Kevin Tumba

No. 24 – Windrose Giants Antwerp
- Position: Center
- League: BNXT League

Personal information
- Born: February 23, 1991 (age 35) Lubumbashi, DR Congo
- Nationality: Belgian / Congolese
- Listed height: 6 ft 9 in (2.06 m)
- Listed weight: 245 lb (111 kg)

Career information
- NBA draft: 2013: undrafted
- Playing career: 2011–present

Career history
- 2011–2013: Belfius Mons-Hainaut
- 2013–2015: Leuven Bears
- 2015–2017: Spirou Charleroi
- 2017–2020: UCAM Murcia
- 2020–2021: Kolossos Rodou
- 2021–2022: Fos Provence Basket
- 2022: Ionikos Nikaias
- 2022: Circus Brussels
- 2022–2024: Liège Basket
- 2024–present: Antwerp Giants

Career highlights
- Belgian League champion (2025–26); Belgian Cup champion (2026); 2× BLB blocks leader (2014, 2015);

= Kevin Tumba =

Belgian basketball player

Kevin Tumba (born February 23, 1991) is a Congolese-Belgian professional basketball player for Antwerp Giants of the BNXT League.
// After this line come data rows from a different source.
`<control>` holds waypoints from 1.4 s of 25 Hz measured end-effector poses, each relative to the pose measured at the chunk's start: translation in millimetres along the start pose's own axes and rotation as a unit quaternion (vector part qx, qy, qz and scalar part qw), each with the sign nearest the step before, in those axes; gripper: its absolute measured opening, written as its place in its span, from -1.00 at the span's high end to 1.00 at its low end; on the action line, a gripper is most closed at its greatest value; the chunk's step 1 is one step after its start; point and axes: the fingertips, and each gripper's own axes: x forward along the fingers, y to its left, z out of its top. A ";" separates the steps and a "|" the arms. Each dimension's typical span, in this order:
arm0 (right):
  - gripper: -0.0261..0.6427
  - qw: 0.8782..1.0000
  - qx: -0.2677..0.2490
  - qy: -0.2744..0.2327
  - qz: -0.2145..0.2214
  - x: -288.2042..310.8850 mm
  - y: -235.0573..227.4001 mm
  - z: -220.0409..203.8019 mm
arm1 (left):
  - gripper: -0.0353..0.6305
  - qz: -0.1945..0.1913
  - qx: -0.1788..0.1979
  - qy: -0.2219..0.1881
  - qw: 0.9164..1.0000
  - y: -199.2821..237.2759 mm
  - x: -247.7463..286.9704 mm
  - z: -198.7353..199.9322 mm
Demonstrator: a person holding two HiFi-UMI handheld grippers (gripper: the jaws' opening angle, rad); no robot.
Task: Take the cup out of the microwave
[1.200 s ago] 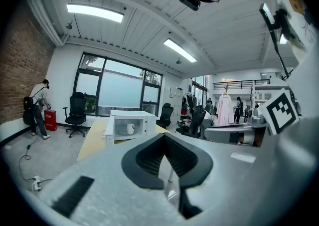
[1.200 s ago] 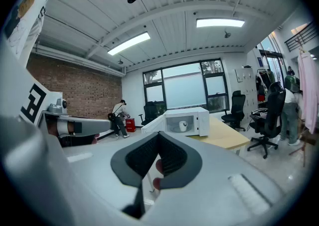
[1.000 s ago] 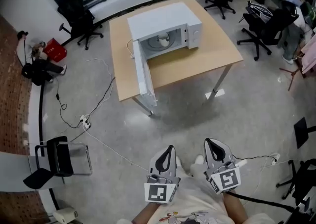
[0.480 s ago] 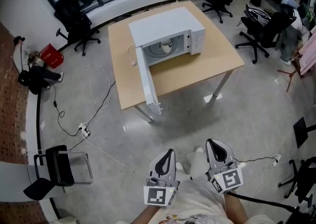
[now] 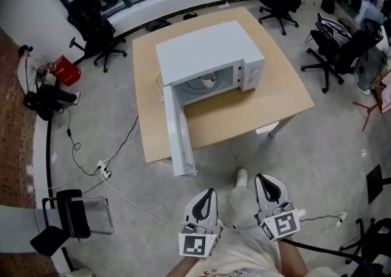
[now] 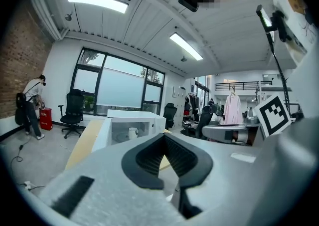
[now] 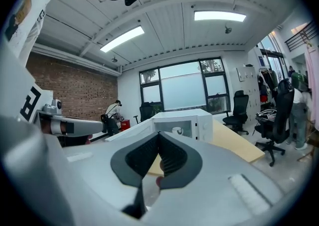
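White cup [image 5: 208, 77] sits inside microwave [image 5: 208, 46] on the turntable, toward the back of the cavity. Door [image 5: 181, 129] is swung wide open and sticks out past the front edge of table [image 5: 287, 101], toward the person.

Risks from here, my read:
1) Door edge sits in the left approach lane, so left gripper [image 5: 211, 191] could clip it and swing the door or shove the microwave.
2) Both grippers are clenched w/ nothing between the pads. Going in w/o opening first would just poke the cup and tip it or push it deeper.
3) Cavity looks low, so lifting too high on the way out would knock the cup on the roof. Contents can't be told, so a spill is possible.
4) Cable [image 5: 122, 138] lies loose on the floor left of the table. It's a trip hazard if the person drifts that way.

Cup handle isn't clear in head view. Right gripper view hints at a handle on the cup's right, too small to be sure, and a grab on the wrong side may slip.

Fingers vs cup: well apart, no contact. Left gripper and right gripper [image 5: 261, 178] are held low, close to the person's body, side by side, tips aimed at the table w/ bare floor between. In left gripper view the cup shows far ahead, a bit left of the closed tips – in right gripper view it's far ahead and a bit right of them
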 end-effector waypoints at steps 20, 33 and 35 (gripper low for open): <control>0.90 0.997 -0.004 0.035 0.066 204.8 -140.6 15.9 | 0.68 0.079 0.013 -0.001 0.997 71.0 248.9 18.5; 0.90 0.997 0.010 0.048 0.067 300.5 -162.2 -40.5 | -0.14 0.097 0.014 0.069 0.993 163.1 366.4 -80.8; 0.90 0.997 0.009 0.044 0.066 314.3 -164.2 -44.4 | -0.26 0.101 0.010 0.068 0.992 175.6 380.3 -88.2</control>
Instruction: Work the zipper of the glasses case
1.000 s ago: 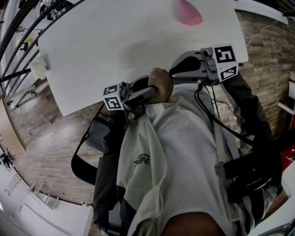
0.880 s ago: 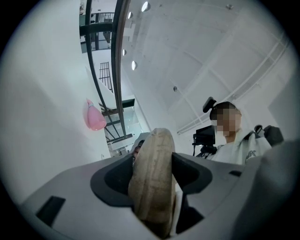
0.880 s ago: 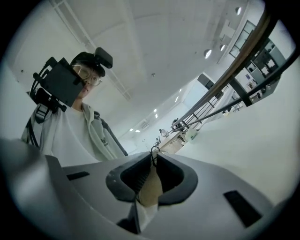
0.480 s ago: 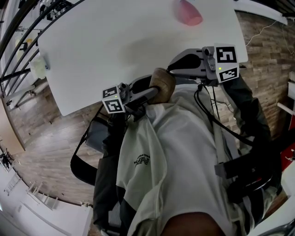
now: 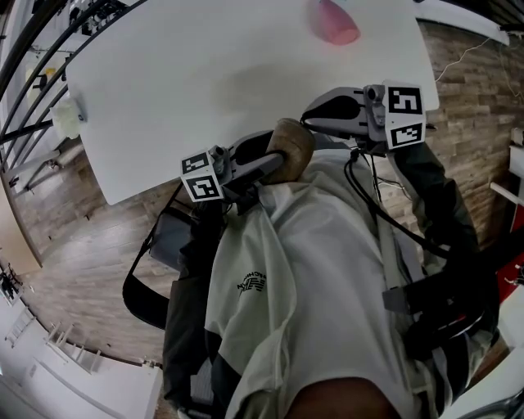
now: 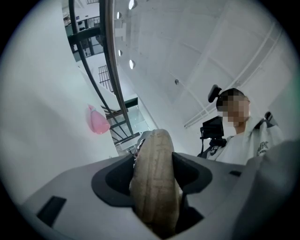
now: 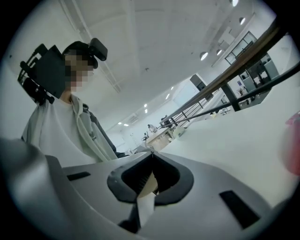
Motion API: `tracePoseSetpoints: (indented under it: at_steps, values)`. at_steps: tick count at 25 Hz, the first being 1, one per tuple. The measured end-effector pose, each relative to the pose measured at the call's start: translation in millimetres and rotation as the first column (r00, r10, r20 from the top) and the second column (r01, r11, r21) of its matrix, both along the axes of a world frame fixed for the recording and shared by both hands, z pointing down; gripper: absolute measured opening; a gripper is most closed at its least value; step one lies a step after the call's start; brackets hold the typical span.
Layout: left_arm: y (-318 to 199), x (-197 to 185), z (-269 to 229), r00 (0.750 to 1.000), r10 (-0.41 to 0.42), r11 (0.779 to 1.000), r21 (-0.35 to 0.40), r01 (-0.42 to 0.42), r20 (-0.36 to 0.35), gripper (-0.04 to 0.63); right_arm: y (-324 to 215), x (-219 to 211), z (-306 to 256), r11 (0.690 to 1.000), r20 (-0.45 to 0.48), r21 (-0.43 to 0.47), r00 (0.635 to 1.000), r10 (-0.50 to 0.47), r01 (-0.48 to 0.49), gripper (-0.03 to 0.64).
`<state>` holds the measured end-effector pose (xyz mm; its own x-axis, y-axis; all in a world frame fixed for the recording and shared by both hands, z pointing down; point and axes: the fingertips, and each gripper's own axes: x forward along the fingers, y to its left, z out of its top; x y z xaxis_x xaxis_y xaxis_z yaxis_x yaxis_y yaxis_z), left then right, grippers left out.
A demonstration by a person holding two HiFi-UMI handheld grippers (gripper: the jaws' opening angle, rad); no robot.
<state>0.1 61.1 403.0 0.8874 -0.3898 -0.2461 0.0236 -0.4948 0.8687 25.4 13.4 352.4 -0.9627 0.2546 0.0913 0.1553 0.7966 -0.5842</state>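
The case (image 5: 291, 146) is a tan, rounded shell with a rough texture. It's held off the counter (image 5: 205, 74) at the near edge, by your chest, between both grippers. Your left gripper (image 6: 153, 159) has its fingers (image 6: 192, 173) spread wide and clamped across the case body, which sits edge-on to that camera. Ridges run along that edge, but I can't resolve any zip teeth.

Your right gripper (image 7: 151, 157) is at the case's right end. Its fingers have just been closing and now meet at the tips. A pale sliver shows in the gap behind them, probably the pull, but I can't confirm.

The case hasn't really moved in the last second. My read is that you've got the grip set and the zip run hasn't started. The pink thing (image 5: 332, 23) on the far side is irrelevant.
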Motion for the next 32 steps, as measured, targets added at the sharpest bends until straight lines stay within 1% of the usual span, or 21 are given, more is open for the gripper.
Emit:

He usually plays at the center position. Born in the DR Congo, he plays for Belgium internationally.

==Professional career==
Tumba made his professional debut in the 2011–12 season with Belfius Mons-Hainaut. He signed a new 2-year contract in May 2014.

In June 2015, Tumba signed a 2-year contract with Belgian EuroCup team Proximus Spirou Charleroi.

On January 20, 2017, Tumba transferred to Spanish Liga ACB side UCAM Murcia, where he signed a contract until the end of the season.

On August 15, 2020, Tumba moved to Greece and signed with Kolossos Rodou. On January 15, 2021, Tumba was released from the Greek club after suffering a serious injury. He averaged 4.0 points, 4.8 rebounds, and 1.1 blocks per game.

On December 14, 2021, Tumba signed with Fos Provence Basket of the LNB Pro A.

On April 19, 2022, Tumba returned to Greece for Ionikos Nikaias. In 4 league games, he averaged 4.7 points and 5.5 rebounds, playing around 15 minutes per contest.

On June 16, 2022, he has signed with Circus Brussels of the BNXT League.

On December 29, 2022, he signed with Liège Basket of the BNXT League.

On June 7, 2024, he signed with Antwerp Giants of the BNXT League.

==International career==
Tumba represented the senior men's Belgian national basketball team at the EuroBasket 2015, where they lost to Greece in the round of 16, by a score of 54–75.